L’Ecole Centrale de Pékin

 
Avec la signature du "Laboratoire International Associé en Matériaux, Mécanique, Contrôle et Science de l’Information" (LIA2MCIS), l’Ecole Centrale de Pékin entérine aujourd’hui la création de son volet recherche.

Avec pour vocation de former des ingénieurs de haut niveau qui :
  • acquièrent une culture internationale,
  • bénéficient plus spécifiquement d’une double culture sino-française,
  • peuvent, grâce à un double diplôme, faire valoir une double compétence : celle d’Ingénieur Centralien,généraliste capable de piloter des projets pluridisciplinaires et celle de spécialiste de la discipline d’un Master choisie à Beihang par l’élève.
 
Centrale Pékin accueille aujourd’hui près de 600 élèves - ingénieurs (soit en moyenne chaque année, 120 élèves recrutés parmi l’élite des élèves chinois) dans un bâtiment de 7 700 m2 au coeur du campus de Beihang.
 
Pendant 6 ans, les cours sont majoritairement dispensés en français et en chinois (mais également en anglais pour certains) dès le cycle préparatoire et pendant les 3 phases du cursus :
  • une année d’apprentissage intensif de la langue française,
  • deux années de classes préparatoires à la française pour les enseignements scientifiques,
  • trois ans de cycle ingénieur (tronc commun généraliste de 2 ans et une 3ème année d’approfondissement d’un domaine précis).
 
Enfin, cet enseignement est complété par une ouverture sur la culture française, qui se prolonge pour certains par un séjour dans une des Ecoles Centrales en France. La première promotion de « Centraliens » Pékin est attendue en juin 2011. Immédiatement intégrables dans les entreprises françaises, occidentales ou chinoises, on retrouvera ces ingénieurs de haut niveau aussi bien dans des fonctions R&D que d’organisation, de direction ou de finance et ce, que ce soit dans l’industrie, les services ou encore au sein d’instances publiques.

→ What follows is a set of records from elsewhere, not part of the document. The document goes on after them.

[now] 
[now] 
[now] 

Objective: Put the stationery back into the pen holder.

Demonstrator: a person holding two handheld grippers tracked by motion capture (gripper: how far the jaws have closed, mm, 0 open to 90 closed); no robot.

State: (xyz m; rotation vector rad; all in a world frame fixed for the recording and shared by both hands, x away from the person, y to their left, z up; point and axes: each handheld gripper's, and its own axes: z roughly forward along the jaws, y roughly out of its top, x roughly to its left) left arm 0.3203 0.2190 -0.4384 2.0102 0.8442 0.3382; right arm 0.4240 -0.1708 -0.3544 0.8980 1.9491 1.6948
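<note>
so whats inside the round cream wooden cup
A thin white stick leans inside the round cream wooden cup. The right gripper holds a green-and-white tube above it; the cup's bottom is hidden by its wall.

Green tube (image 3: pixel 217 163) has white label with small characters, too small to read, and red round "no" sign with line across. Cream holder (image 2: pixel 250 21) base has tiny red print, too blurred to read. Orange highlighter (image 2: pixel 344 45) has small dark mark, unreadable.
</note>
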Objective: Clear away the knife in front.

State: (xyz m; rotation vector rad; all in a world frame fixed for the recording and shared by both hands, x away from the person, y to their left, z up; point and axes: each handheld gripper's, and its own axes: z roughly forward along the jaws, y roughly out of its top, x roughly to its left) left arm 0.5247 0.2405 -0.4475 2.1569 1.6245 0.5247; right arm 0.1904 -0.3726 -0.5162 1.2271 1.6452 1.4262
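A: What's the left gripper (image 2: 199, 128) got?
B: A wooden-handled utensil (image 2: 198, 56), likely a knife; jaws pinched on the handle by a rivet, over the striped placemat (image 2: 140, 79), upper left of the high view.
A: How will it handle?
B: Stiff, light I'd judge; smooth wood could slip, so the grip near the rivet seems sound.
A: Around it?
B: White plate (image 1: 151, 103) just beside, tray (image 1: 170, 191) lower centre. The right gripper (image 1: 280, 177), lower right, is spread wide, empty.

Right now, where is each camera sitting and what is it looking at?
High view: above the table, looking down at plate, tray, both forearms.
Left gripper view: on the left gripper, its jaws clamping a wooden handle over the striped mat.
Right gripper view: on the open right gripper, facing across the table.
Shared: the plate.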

Parallèlement, fidèle à la longue tradition de collaboration entre les Ecoles Centrales et les entreprises, Centrale Pékin a, dès son ouverture, signé des partenariats privilégiés avec le monde des entreprises : Safran, Total, Schlumberger, Electricité de France, Orange, la Société Générale, Alstom, PSA Peugeot Citroën, Ernst & Young, Arcelormittal et EADS , ainsi que COMAC (société chinoise de grand avion), sont engagées à ses côtés.